(ACTIVITY): Repeat the data exactly as it appears.

(SUPPLIED DATA):
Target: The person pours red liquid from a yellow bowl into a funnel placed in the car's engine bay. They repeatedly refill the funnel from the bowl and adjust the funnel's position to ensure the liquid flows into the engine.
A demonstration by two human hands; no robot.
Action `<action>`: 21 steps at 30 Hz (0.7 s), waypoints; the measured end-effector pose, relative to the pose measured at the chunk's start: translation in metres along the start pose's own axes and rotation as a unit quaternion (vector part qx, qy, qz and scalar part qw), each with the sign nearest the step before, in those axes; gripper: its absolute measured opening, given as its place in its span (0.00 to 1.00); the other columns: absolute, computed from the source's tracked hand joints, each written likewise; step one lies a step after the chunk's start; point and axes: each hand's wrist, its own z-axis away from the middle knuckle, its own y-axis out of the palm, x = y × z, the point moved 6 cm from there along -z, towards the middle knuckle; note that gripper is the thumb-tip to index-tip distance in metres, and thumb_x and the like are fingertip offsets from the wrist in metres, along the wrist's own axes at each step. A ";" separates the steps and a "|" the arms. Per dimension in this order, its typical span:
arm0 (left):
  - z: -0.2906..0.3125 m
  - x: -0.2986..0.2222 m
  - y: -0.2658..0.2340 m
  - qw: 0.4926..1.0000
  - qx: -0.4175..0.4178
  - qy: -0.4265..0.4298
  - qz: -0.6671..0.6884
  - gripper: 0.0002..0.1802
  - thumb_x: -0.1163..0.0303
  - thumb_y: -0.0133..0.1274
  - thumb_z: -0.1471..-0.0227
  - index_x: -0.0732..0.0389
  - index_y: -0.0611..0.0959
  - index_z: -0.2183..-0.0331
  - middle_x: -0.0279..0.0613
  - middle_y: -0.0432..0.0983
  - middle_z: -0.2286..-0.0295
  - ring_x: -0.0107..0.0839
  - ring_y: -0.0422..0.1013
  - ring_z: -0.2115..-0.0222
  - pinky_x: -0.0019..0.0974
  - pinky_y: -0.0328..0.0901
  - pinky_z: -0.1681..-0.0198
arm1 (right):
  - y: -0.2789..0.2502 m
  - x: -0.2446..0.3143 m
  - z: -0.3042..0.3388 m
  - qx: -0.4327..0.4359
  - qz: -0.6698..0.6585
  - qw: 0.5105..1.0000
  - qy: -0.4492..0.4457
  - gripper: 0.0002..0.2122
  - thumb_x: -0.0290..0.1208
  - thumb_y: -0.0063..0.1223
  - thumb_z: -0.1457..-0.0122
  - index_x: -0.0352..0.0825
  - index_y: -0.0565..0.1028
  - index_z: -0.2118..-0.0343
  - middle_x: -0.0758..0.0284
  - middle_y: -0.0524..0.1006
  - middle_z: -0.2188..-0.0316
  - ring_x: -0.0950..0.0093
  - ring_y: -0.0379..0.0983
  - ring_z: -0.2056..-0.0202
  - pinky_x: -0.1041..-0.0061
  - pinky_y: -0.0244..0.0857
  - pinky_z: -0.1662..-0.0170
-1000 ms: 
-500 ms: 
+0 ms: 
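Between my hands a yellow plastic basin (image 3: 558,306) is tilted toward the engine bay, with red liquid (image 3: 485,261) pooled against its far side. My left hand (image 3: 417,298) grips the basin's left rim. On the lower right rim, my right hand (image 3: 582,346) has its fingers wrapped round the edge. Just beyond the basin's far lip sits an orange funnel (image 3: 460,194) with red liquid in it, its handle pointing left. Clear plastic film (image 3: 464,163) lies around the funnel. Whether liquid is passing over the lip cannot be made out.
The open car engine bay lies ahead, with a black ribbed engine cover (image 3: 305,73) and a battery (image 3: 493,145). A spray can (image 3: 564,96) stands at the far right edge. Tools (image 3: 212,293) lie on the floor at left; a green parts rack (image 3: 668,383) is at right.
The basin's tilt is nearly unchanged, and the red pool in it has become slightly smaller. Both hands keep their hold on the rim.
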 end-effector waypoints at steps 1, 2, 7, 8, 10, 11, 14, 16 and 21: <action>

(OUTPUT FOR THIS TASK):
Target: The person pours red liquid from a yellow bowl into a funnel placed in the car's engine bay. They repeatedly refill the funnel from the bowl and adjust the funnel's position to ensure the liquid flows into the engine.
A demonstration by two human hands; no robot.
Action `<action>`: 21 steps at 30 Hz (0.7 s), waypoints; the measured end-effector pose, relative to the pose measured at the chunk's start: translation in metres along the start pose's own axes and rotation as a unit quaternion (vector part qx, qy, qz and scalar part qw), each with the sign nearest the step before, in those axes; gripper: its absolute measured opening, given as its place in its span (0.00 to 1.00); the other columns: absolute, computed from the source's tracked hand joints, each written likewise; step one lies a step after the chunk's start; point and axes: each hand's wrist, its own z-axis away from the middle knuckle, its own y-axis out of the palm, x = y × z, the point moved 6 cm from there along -z, towards the middle knuckle; note that gripper is the thumb-tip to index-tip distance in metres, and thumb_x and the like are fingertip offsets from the wrist in metres, along the wrist's own axes at each step. A ";" separates the steps and a "|" the arms. Per dimension in this order, its typical span:
arm0 (left):
  - z: -0.2906..0.3125 m
  - x: -0.2986..0.2222 m
  - y: -0.2658..0.2340 m
  - qw: 0.4926..1.0000
  - qx: -0.4175..0.4178
  - qy: -0.4265..0.4298
  - qz: -0.6671..0.6884
  - gripper: 0.0002..0.1802
  - thumb_x: -0.1163..0.0303
  - thumb_y: -0.0133..0.1274
  - thumb_z: -0.1471..-0.0227
  - index_x: -0.0732..0.0389
  - index_y: -0.0611..0.0959
  - index_z: -0.2183..-0.0331
  - middle_x: -0.0279..0.0613
  - middle_y: -0.0432..0.0983
  - middle_z: -0.2286..-0.0295
  - ring_x: -0.0107..0.0839
  - ring_y: -0.0422..0.1013
  - ring_z: -0.2115..-0.0222
  - pinky_x: -0.0019..0.0974
  - pinky_y: -0.0328..0.0901
  - pinky_z: -0.1681..-0.0198
arm1 (right):
  - y: -0.2789..0.2502 m
  - x: -0.2446..0.3143 m
  - z: -0.3042..0.3388 m
  - qx: -0.4327..0.4359
  - qz: -0.6698..0.6585
  - qw: 0.5105..1.0000
  - qy: -0.4492..0.4457
  - gripper: 0.0002..0.2122
  - thumb_x: -0.0290..0.1208
  - thumb_y: -0.0063..0.1223
  - thumb_z: -0.1457..-0.0122
  - index_x: -0.0352..0.0825
  - index_y: -0.0565..0.1028
  - index_z: -0.2118..-0.0343
  - middle_x: -0.0758..0.0284
  - middle_y: -0.0524..0.1006
  - middle_z: -0.2188..-0.0316
  - ring_x: -0.0950..0.0093
  - ring_y: -0.0379..0.0983
  - ring_z: -0.2056..-0.0202
  - pinky_x: -0.1041..-0.0061
  - pinky_y: -0.0244..0.0857
  - pinky_z: -0.1662..-0.0170
-1000 ms: 
-500 ms: 
+0 ms: 
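Between my hands a yellow plastic basin (image 3: 558,306) is tilted toward the engine bay, with red liquid (image 3: 485,261) pooled against its far side. My left hand (image 3: 417,298) grips the basin's left rim. On the lower right rim, my right hand (image 3: 582,346) has its fingers wrapped round the edge. Just beyond the basin's far lip sits an orange funnel (image 3: 460,194) with red liquid in it, its handle pointing left. Clear plastic film (image 3: 464,163) lies around the funnel. Whether liquid is passing over the lip cannot be made out.
The open car engine bay lies ahead, with a black ribbed engine cover (image 3: 305,73) and a battery (image 3: 493,145). A spray can (image 3: 564,96) stands at the far right edge. Tools (image 3: 212,293) lie on the floor at left; a green parts rack (image 3: 668,383) is at right.
The basin's tilt is nearly unchanged, and the red pool in it has become slightly smaller. Both hands keep their hold on the rim.
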 end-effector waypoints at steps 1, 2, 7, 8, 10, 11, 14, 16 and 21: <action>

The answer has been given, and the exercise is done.